- Exercise details
Word for word, restate the lines from the start of the data below through the line containing "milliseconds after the".

- Data records

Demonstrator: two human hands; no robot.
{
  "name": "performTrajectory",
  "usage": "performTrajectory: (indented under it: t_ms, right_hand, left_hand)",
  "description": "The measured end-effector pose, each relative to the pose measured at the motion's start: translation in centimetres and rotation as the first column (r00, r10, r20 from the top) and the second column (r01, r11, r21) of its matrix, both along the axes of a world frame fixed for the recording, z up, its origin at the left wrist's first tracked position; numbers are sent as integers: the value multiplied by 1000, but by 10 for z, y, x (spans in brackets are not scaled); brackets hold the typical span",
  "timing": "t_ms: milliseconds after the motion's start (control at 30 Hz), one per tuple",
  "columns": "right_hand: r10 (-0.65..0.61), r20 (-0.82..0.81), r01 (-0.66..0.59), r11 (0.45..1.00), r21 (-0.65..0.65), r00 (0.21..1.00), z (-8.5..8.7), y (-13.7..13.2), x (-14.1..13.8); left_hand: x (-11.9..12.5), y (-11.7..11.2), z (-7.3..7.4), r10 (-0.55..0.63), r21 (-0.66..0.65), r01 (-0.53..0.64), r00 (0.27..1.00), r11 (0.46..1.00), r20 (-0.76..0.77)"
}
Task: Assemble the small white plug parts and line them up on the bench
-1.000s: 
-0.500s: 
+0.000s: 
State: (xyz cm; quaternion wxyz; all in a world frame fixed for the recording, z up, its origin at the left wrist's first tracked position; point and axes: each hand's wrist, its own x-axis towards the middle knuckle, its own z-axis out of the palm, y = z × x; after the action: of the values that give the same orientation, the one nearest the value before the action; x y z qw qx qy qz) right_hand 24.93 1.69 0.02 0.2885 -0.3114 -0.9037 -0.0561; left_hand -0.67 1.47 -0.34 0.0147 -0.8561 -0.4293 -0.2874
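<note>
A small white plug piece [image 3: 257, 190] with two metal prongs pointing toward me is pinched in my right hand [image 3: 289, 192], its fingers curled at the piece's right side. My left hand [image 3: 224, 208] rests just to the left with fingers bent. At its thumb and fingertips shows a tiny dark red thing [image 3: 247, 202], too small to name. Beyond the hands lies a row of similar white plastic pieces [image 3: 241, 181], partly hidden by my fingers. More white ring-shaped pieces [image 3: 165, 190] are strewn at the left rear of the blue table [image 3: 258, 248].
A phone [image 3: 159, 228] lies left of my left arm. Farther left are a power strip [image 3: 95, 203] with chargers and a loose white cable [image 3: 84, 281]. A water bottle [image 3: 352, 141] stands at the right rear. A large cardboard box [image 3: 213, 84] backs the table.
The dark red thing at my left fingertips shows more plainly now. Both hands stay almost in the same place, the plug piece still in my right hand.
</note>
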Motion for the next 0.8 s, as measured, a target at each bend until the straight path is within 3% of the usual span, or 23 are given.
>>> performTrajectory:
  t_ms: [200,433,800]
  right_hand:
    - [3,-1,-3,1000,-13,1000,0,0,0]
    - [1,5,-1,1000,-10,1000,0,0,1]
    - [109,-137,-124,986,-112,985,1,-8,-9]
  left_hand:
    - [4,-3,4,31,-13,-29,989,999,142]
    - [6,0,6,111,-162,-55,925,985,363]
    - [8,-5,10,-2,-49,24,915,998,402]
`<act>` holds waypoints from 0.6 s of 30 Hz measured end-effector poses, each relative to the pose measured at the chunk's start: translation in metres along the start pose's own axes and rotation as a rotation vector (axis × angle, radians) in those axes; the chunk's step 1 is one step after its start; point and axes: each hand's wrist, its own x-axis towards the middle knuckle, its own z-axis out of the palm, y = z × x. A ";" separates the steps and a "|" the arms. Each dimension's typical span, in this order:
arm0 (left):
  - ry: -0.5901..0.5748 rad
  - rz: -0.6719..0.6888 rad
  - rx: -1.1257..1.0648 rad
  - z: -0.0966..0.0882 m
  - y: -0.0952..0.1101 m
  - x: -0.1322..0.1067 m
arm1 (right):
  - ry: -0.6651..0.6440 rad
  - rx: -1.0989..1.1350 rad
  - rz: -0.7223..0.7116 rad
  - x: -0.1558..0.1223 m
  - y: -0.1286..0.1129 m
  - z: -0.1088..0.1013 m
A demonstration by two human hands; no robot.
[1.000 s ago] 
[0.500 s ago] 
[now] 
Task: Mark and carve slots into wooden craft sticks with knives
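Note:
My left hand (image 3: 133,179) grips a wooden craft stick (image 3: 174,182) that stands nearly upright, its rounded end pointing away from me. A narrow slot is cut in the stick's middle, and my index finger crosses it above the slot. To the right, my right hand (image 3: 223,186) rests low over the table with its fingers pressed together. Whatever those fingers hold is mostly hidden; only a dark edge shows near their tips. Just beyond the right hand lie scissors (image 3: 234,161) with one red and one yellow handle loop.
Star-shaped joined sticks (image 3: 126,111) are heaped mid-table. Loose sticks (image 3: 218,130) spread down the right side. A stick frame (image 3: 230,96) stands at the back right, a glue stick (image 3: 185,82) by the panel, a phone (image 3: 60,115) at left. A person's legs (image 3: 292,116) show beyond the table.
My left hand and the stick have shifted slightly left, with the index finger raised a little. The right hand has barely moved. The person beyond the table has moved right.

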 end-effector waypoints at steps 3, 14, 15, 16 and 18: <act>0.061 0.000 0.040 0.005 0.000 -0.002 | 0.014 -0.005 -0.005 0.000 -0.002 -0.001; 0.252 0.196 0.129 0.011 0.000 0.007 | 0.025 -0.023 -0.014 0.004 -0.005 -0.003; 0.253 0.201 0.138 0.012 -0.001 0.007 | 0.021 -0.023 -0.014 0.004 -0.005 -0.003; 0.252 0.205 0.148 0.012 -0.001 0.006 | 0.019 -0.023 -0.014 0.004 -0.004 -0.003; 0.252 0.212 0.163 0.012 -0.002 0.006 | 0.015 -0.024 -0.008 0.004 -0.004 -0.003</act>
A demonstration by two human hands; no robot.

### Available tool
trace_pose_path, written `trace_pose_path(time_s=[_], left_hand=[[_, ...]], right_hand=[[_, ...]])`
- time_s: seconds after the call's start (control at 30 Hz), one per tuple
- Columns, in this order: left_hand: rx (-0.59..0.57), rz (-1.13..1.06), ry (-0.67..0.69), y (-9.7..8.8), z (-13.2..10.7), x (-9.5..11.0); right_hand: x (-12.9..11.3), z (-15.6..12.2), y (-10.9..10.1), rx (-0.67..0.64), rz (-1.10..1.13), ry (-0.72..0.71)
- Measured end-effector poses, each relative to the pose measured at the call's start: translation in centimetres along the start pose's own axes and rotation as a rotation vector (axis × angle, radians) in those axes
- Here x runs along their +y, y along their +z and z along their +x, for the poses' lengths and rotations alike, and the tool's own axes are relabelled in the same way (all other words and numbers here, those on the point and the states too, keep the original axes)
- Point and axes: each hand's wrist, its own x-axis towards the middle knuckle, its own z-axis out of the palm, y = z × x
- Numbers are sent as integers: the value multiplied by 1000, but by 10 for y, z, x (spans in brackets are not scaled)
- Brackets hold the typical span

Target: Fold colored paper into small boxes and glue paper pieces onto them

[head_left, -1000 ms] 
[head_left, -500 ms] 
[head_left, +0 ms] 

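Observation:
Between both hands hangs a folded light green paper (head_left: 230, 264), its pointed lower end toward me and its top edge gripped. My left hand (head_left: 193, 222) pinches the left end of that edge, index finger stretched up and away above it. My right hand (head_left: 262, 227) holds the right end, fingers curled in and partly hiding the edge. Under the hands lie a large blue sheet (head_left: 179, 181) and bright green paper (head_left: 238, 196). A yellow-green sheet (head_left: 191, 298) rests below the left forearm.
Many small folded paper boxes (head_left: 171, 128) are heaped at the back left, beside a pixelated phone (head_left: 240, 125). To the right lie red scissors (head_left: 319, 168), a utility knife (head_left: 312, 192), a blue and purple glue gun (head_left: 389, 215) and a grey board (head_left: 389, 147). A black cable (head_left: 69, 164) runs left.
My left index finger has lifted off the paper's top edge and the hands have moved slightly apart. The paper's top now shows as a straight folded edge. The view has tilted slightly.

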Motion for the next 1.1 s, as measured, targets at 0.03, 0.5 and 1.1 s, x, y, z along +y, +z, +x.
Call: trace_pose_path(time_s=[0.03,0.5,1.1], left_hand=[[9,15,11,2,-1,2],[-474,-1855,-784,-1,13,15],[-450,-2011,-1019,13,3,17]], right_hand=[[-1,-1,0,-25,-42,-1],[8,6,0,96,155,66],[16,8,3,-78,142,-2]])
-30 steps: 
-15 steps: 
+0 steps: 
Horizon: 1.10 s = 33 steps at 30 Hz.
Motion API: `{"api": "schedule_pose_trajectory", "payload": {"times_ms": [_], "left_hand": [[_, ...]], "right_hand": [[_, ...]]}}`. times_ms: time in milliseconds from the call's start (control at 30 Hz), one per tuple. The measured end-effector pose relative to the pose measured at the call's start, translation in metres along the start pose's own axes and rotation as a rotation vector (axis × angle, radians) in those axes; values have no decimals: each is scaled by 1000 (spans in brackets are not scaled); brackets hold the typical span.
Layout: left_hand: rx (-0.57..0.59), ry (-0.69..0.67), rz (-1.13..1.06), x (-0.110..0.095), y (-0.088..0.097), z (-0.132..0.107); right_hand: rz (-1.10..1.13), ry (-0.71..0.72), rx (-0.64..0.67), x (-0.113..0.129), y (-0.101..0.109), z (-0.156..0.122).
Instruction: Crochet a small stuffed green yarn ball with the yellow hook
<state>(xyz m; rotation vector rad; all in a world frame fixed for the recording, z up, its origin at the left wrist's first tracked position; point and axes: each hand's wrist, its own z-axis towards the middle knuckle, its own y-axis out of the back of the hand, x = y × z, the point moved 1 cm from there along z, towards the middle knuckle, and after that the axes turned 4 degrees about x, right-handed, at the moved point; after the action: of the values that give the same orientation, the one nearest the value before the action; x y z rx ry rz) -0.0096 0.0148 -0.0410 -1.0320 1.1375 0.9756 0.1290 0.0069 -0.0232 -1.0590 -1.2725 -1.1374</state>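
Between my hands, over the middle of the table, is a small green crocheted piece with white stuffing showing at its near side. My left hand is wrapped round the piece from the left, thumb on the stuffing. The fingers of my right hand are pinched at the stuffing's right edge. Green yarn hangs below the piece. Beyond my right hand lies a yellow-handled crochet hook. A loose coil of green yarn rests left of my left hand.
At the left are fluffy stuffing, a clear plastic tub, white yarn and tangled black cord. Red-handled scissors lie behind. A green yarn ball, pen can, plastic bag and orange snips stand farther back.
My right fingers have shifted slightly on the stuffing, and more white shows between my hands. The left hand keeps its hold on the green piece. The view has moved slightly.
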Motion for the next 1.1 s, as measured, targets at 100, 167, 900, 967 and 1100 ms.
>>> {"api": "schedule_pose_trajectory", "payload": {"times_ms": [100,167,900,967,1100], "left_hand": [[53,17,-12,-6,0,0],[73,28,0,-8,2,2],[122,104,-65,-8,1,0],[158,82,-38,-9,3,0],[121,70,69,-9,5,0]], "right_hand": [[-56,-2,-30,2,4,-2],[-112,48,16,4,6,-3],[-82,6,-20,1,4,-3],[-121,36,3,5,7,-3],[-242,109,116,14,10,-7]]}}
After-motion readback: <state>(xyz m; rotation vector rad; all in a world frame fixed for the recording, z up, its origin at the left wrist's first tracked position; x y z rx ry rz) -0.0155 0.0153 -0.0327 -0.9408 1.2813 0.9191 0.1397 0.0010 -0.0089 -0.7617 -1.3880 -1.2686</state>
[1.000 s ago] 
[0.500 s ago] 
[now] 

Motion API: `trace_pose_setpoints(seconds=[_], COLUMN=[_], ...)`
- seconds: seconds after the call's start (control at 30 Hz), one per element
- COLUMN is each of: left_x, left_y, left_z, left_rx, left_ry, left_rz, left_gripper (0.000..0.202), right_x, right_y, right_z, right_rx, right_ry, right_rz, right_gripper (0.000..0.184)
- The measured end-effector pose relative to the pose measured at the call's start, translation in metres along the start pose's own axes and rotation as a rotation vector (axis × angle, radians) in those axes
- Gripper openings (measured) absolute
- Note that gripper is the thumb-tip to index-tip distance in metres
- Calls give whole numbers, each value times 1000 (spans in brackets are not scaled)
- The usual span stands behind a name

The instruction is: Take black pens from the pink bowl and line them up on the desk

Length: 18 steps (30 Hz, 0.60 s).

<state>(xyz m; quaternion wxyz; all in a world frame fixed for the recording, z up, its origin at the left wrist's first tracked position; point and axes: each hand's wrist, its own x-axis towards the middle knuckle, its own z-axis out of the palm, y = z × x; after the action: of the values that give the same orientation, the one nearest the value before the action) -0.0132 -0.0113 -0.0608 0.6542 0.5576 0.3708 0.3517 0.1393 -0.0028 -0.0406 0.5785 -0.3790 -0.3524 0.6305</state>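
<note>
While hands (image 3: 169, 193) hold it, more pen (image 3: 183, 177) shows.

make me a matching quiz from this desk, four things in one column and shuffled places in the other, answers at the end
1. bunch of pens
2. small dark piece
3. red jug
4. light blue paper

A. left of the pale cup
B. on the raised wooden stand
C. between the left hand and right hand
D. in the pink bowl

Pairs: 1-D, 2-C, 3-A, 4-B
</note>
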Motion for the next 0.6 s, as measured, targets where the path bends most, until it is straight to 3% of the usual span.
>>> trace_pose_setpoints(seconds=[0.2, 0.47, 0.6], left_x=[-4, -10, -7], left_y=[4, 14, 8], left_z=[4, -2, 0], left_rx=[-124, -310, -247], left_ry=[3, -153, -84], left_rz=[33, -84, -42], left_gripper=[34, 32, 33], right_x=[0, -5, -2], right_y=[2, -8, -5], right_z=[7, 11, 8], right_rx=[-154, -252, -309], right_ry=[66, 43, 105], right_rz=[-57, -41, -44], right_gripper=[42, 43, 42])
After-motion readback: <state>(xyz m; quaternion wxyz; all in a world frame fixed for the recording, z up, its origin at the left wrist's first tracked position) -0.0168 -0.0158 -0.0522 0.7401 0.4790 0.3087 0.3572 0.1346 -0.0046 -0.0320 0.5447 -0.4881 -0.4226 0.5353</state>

- Result for this task
Demonstrator: two human hands; no robot.
{
  "name": "performTrajectory",
  "usage": "performTrajectory: (indented under it: t_ms, right_hand, left_hand)",
  "description": "The measured end-effector pose, each relative to the pose measured at the motion's start: translation in centimetres and rotation as the first column (r00, r10, r20 from the top) and the second column (r01, r11, r21) of its matrix, both along the axes of a world frame fixed for the recording, z up, its origin at the left wrist's first tracked position; numbers are sent as integers: the value multiplied by 1000, but by 10 for z, y, x (spans in brackets are not scaled); brackets hold the typical span",
  "timing": "t_ms: milliseconds after the motion's start (control at 30 Hz), one per tuple",

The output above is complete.